Friends: Man in NYC Chokehold Case ‘Gentle Giant’


Eric Garner was a familiar figure on the streets near Staten Island’s ferry docks: to his friends, a congenial giant with a generous gesture or a calming word; to police, a persistent face of the small-time crime of selling loose, untaxed cigarettes.

Garner’s last run-in with police spiraled into a confrontation in which an officer applied an apparent chokehold, leaving the married father of six dead and police tactics under scrutiny. And it left some who knew him wondering why such conduct was used against a man they describe as a neighborhood peacemaker.

“That’s the ironic part about it. He’s the most gentle of everybody over there,” friend Irvine Johnson said.

Public anguish kept building Monday, as a small group of protesters outside City Hall demanded Police Commissioner William Bratton’s resignation for what they call a racial incident.

Garner, 43, whose friends called him “Big E” and “Teddy Bear,” had a son starting college, five other children and two grandchildren, and a quarter-century-long marriage with his wife, Esaw. He’d had a few temporary jobs.

Garner was among a diverse group of regulars on a block that serves as a gathering point for day laborers seeking work and local residents passing time. Police say it’s also a hot spot for complaints about what they term quality-of-life offenses — such as bicycle-riding on sidewalks, open containers of alcohol and loud noise — which are a centerpiece of Bratton’s approach to keeping crime in check. The area has spawned about 100 arrests, 100 summons and 650 calls to 911 so far this year.

When officers approached Garner last Thursday, he protested that he hadn’t done anything wrong and police were harassing him. A video shows an officer putting his arm around the 6-foot-3, 350-pound Garner’s neck as Garner was taken to the ground and his face was pushed into the sidewalk. Before losing consciousness, he was heard to yell repeatedly, “I can’t breathe!”

Garner had suffered for years from asthma, sometimes wheezing when he talked, friends and relatives said. He walked slowly on sore feet, sometimes untying his shoes to relieve the pressure, said Johnson, a handyman.

While Bratton has called Garner’s death a tragedy, he noted that officers “met resistance” in trying to arrest him. “I do not expect my officers to walk away from that type of situation,” he said.

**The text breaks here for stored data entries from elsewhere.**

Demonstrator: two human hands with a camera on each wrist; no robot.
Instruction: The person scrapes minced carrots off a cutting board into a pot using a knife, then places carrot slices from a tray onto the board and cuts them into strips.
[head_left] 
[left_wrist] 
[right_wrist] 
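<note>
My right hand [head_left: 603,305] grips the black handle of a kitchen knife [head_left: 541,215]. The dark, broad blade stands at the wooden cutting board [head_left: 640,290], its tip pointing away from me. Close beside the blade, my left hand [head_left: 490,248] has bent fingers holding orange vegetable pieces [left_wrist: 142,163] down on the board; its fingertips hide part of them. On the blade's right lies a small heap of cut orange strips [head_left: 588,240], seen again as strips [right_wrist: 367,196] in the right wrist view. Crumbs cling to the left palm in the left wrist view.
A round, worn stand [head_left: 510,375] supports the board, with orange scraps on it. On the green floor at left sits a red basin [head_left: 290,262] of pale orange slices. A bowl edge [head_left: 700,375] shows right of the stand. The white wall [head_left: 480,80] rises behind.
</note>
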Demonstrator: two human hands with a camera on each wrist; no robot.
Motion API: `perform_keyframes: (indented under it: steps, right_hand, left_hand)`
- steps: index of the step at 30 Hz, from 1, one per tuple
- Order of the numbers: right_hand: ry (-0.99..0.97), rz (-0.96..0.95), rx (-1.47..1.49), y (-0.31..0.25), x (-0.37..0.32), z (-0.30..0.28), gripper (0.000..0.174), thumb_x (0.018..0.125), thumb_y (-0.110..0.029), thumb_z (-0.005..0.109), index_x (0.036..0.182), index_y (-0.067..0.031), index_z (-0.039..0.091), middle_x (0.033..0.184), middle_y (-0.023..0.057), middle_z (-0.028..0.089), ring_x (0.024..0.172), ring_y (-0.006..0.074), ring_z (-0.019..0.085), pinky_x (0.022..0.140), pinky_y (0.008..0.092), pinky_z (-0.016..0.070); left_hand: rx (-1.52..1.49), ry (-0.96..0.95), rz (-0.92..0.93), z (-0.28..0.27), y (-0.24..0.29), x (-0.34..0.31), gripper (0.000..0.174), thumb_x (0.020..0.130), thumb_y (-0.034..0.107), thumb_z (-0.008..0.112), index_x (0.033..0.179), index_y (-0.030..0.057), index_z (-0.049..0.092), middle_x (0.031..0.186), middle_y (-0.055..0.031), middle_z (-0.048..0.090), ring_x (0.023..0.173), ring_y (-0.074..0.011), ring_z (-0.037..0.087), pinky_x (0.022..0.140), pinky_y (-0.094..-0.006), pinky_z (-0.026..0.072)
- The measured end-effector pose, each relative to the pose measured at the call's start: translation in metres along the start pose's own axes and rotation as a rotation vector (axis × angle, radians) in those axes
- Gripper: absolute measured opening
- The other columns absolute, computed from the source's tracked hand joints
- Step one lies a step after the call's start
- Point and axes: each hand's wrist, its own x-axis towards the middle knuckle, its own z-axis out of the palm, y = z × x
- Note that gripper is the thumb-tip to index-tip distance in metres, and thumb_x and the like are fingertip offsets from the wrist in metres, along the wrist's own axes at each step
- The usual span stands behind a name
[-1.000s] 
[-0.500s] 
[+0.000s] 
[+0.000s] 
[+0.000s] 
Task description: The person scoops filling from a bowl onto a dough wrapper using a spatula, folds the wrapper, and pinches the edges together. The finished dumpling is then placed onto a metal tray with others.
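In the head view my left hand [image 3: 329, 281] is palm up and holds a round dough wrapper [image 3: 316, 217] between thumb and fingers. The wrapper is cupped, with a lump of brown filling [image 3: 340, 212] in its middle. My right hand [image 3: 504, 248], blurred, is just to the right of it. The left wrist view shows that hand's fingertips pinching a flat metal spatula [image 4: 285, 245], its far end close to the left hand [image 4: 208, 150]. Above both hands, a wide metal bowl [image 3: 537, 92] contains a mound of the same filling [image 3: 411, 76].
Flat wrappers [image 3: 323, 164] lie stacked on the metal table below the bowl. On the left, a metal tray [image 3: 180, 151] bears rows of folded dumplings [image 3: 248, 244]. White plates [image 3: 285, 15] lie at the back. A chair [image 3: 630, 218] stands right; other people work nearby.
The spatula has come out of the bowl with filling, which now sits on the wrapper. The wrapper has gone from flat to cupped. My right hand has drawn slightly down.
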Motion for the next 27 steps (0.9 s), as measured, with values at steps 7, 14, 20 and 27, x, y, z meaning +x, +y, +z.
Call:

Garner had had plenty of experience with police: He’d been arrested 31 times since 1988. But if he was frustrated with police, he was also known as an even-tempered, good-natured presence in the area — “His last penny was your last penny,” friend Jonathan DeGroat put it.

Garner often defused tensions, pulling people aside to talk them down from confrontation, friends said. Ramsey Orta, who shot the video of Garner’s encounter with police, said Garner had broken up a fight shortly before police arrived.

“He had a hug and a smile for everybody,” said Jennifer Rotwein, who works nearby. “He was always trying to keep the peace.”